▶ [Aim of the task]:
Your answer should consist of each line from the data below that contains "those".

▶ [Supplied information]:

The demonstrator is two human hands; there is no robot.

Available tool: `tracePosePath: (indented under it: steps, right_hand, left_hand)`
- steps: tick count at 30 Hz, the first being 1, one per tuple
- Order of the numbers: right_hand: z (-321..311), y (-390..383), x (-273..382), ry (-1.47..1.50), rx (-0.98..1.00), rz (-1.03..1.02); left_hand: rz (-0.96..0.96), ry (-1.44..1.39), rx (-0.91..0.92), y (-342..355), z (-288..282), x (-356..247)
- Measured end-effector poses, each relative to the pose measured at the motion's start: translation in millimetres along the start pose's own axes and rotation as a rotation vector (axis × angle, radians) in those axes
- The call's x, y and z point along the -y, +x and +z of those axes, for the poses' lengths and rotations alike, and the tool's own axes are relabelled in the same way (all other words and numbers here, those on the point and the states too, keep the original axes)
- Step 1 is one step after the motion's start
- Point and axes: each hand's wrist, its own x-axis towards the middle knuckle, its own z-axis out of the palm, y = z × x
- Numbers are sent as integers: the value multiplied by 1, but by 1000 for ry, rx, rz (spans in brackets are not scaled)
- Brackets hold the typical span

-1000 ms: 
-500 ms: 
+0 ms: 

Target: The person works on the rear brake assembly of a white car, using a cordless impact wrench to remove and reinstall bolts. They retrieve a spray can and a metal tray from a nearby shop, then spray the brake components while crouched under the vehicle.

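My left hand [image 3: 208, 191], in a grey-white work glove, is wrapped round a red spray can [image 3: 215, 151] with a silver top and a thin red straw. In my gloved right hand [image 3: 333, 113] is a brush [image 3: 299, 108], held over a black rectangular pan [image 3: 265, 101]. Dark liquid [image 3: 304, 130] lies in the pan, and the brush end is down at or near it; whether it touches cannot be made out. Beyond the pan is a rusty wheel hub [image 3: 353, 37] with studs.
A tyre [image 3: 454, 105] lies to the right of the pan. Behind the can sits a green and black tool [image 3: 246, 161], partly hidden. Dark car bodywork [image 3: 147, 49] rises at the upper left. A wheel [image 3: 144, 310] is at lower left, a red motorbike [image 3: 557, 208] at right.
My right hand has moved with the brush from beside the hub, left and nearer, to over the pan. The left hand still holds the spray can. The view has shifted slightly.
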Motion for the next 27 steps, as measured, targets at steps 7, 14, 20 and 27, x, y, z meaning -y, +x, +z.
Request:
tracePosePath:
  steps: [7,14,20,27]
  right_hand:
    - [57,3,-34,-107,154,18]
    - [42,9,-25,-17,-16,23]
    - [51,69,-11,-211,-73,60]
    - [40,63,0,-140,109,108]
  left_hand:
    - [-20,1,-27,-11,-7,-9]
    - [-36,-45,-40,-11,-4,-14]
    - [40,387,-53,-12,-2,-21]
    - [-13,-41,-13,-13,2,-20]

▶ [Expected answer]:
- Measured end-effector poses, each relative to the pose measured at the motion's start: translation in millimetres along the start pose's own axes and rotation as a rotation vector (axis × angle, radians) in those axes
- The call's x, y and z point along the -y, +x and +z of those axes, for the poses' lengths and rotations alike, and the tool's own axes are relabelled in the same way (all other words and numbers here, those on the point and the states too, keep the original axes)

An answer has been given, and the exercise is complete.